Problem to solve -
Nothing but a number belongs in the answer: the count of lines below that contain the word "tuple".

Provided data -
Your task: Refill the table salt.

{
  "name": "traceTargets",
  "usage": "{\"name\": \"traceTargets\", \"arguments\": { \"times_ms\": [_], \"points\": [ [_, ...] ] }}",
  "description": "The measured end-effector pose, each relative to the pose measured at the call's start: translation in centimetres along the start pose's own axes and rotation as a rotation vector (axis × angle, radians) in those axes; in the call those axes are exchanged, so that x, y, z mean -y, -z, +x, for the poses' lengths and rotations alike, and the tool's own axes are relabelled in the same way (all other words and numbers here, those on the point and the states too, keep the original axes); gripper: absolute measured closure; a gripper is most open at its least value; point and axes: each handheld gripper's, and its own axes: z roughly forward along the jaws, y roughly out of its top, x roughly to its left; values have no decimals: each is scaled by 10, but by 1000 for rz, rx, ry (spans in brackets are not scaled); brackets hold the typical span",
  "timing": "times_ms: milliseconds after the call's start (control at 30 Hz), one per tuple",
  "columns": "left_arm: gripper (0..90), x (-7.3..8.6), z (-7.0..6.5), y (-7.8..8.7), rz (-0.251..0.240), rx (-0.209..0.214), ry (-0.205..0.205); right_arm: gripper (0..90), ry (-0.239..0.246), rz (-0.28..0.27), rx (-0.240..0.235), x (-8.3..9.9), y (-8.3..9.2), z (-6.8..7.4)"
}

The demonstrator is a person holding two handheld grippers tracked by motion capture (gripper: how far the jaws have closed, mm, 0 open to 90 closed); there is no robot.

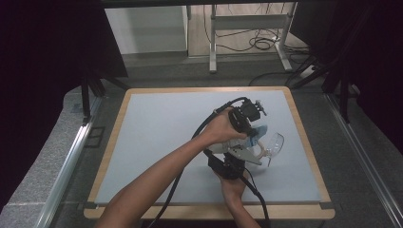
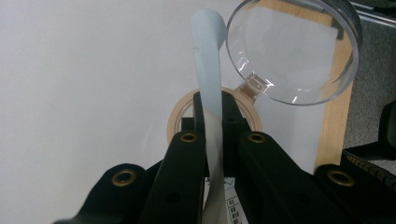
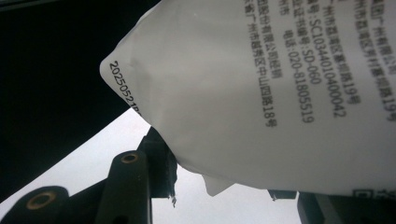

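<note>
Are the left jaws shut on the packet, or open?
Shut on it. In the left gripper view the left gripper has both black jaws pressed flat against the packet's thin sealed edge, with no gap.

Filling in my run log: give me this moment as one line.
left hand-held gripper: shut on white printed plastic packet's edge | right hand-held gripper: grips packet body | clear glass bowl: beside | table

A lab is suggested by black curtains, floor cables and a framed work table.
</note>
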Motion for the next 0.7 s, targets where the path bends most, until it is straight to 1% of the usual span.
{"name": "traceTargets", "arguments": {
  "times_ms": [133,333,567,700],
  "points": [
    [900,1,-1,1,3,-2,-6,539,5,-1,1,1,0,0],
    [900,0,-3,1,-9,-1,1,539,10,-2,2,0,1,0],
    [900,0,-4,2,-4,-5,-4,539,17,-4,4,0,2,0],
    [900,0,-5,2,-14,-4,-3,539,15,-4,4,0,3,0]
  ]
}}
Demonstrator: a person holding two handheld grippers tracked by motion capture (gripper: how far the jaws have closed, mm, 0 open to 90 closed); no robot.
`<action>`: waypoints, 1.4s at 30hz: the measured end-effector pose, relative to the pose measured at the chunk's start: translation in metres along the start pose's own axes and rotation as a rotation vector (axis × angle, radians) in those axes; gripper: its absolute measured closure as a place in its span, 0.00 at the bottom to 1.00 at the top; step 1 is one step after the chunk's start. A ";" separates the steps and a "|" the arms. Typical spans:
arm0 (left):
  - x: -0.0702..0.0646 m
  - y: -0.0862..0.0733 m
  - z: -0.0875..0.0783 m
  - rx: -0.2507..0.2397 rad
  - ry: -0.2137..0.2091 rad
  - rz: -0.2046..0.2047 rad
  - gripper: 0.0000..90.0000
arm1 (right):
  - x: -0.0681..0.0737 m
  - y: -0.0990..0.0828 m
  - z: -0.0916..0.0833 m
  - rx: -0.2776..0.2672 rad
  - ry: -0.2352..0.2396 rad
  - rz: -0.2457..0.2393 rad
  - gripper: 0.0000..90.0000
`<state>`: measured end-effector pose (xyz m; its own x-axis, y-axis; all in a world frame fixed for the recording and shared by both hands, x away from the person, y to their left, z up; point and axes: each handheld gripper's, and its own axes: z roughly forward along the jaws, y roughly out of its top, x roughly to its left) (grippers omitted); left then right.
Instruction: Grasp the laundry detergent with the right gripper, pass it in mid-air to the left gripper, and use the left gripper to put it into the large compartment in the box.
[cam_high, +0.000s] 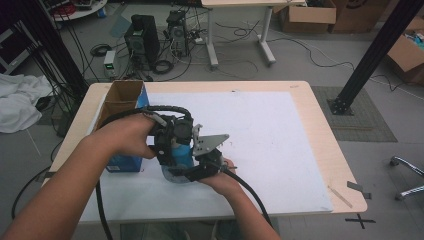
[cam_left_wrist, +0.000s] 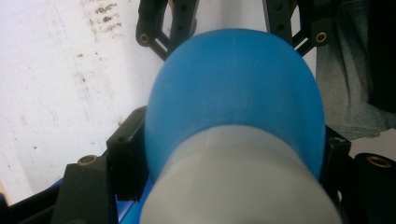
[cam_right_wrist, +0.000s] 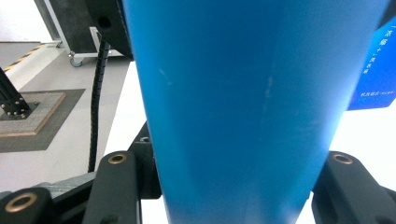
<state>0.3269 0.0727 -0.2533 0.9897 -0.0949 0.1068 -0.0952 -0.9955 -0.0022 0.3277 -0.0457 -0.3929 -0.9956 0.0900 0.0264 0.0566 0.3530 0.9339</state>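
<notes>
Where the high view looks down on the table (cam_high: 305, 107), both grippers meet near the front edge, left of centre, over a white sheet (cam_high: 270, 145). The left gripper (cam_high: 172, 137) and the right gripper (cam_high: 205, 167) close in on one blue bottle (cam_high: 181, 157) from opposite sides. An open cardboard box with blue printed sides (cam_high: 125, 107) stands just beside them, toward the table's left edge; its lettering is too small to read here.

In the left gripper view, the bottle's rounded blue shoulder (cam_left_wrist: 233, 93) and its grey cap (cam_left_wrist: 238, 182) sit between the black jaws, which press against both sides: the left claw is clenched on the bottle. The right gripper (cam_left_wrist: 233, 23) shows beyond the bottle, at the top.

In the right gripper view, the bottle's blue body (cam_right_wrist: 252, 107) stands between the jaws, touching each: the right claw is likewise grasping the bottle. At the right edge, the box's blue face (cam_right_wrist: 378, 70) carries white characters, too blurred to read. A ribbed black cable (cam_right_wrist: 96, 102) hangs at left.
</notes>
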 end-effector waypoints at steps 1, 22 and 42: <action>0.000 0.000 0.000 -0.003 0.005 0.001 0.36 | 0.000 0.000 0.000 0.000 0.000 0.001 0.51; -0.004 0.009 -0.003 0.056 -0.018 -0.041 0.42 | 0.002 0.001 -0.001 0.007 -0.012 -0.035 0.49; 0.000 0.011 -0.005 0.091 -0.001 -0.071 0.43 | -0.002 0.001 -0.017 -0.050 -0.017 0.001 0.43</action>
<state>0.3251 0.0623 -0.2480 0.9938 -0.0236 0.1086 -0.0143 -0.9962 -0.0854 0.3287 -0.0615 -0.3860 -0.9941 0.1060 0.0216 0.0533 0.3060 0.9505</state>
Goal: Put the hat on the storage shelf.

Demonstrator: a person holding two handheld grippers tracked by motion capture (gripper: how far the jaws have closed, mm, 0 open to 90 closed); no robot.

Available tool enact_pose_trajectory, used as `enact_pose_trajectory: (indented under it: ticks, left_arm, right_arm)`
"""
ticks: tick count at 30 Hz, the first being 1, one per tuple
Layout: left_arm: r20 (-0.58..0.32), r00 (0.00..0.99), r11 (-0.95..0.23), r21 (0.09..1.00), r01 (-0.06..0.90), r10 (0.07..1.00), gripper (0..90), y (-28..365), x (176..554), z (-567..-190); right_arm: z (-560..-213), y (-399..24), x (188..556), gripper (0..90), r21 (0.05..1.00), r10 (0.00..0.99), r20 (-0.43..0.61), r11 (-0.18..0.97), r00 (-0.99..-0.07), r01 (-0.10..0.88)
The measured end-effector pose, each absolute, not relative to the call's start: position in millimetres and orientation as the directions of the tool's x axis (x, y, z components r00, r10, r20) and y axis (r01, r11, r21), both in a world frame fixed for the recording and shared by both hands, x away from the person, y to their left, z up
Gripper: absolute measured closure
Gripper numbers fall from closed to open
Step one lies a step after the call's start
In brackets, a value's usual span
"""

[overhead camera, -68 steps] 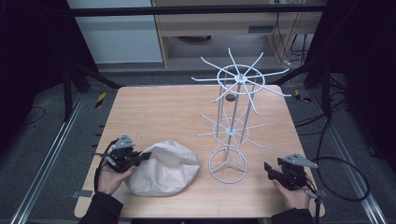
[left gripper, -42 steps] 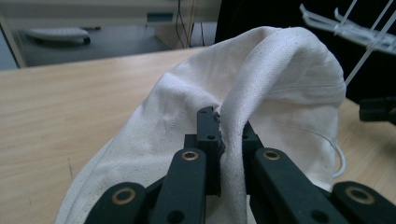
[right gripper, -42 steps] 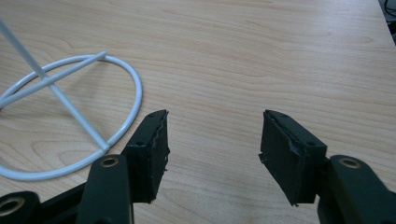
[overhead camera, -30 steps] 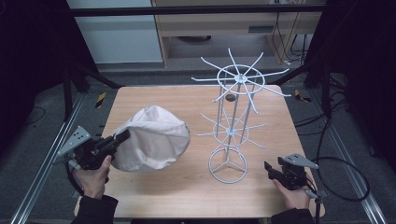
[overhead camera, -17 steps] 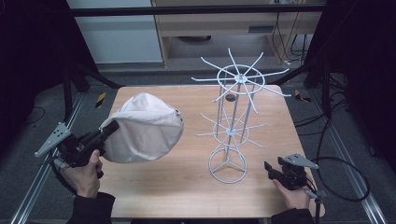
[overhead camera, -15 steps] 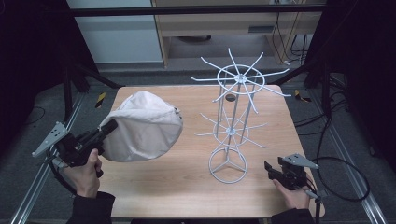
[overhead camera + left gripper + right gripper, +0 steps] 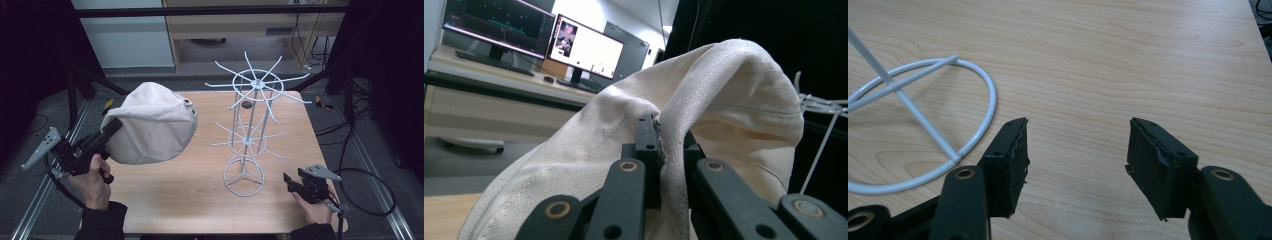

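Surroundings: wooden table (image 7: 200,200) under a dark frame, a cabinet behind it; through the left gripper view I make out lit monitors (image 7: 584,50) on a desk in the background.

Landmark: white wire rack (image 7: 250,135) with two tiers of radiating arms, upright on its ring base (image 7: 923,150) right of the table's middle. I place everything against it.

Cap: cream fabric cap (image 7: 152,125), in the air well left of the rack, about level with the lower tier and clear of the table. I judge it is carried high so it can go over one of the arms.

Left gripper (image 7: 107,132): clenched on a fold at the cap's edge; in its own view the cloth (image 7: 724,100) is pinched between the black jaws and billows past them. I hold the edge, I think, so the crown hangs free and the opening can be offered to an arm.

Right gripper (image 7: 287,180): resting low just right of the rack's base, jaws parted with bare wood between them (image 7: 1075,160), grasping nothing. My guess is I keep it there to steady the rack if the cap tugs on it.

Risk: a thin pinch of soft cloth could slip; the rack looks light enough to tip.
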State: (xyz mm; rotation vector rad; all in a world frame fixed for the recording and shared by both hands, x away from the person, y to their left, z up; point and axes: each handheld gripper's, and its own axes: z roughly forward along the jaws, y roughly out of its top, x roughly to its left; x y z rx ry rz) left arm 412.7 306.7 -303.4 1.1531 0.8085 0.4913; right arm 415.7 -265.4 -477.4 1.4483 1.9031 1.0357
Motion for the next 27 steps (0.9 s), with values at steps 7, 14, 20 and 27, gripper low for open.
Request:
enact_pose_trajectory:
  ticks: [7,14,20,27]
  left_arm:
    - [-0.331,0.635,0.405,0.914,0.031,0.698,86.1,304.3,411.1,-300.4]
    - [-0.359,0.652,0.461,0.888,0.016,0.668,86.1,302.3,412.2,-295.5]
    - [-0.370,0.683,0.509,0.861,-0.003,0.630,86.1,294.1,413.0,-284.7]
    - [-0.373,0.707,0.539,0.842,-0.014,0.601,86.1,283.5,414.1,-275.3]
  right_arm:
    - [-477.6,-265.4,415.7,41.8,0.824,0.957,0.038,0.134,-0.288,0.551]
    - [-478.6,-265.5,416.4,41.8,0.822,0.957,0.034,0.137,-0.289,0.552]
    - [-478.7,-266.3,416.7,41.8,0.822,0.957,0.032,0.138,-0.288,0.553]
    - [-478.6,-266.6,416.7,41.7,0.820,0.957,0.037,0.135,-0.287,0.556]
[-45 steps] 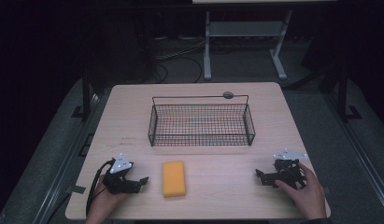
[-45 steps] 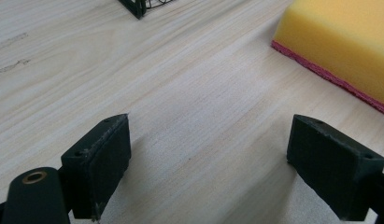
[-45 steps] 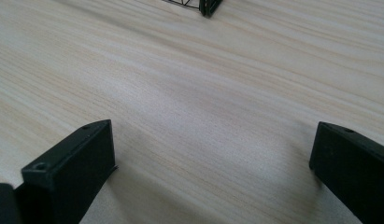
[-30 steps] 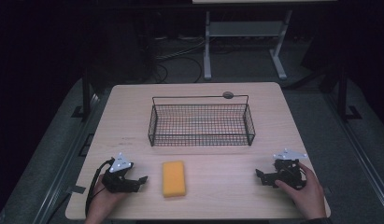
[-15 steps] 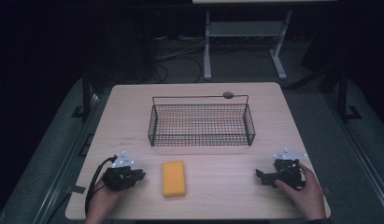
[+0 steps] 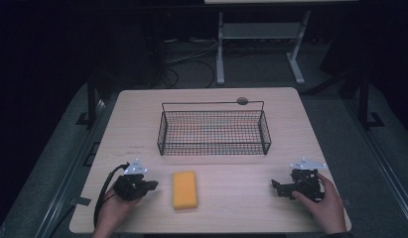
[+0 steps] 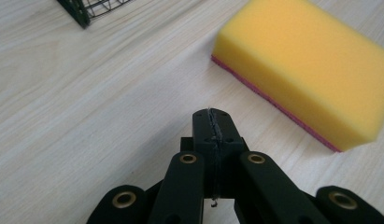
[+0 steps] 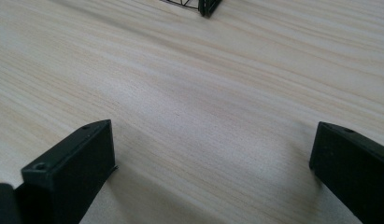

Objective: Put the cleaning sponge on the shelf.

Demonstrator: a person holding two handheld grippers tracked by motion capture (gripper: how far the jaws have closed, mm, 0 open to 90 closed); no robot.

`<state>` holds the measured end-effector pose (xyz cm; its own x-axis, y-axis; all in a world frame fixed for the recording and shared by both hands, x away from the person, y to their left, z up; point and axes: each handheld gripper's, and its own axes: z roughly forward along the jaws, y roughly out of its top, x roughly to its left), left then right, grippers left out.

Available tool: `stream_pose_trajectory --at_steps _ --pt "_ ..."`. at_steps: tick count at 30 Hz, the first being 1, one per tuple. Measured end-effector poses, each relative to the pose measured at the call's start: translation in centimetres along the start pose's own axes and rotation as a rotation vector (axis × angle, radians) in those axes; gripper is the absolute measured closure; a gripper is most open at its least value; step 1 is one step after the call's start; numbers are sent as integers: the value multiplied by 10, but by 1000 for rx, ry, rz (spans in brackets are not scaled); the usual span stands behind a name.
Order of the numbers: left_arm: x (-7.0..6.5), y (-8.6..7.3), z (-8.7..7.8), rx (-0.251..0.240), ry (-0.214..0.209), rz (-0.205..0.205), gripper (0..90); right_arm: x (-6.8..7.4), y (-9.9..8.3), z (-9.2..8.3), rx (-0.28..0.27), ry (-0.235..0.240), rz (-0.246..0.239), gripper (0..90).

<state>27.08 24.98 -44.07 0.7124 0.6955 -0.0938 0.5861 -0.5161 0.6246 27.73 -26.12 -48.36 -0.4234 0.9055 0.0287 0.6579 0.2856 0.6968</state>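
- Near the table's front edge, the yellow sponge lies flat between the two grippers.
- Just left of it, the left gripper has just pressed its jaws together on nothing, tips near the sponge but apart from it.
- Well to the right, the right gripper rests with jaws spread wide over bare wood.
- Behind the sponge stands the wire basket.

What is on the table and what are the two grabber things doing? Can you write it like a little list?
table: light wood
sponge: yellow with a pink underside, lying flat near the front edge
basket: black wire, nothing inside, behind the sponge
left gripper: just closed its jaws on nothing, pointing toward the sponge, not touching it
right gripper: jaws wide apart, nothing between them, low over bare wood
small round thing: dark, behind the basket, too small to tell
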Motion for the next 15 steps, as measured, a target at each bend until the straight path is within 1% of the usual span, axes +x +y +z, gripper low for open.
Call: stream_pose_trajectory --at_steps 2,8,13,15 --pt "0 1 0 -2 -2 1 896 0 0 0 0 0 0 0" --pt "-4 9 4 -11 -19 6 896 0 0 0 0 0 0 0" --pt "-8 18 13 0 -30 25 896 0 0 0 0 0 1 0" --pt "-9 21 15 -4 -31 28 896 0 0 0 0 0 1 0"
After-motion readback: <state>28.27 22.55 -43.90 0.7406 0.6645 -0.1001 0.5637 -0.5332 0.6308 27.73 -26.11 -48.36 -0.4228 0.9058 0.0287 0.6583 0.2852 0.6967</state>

Result for this task -
3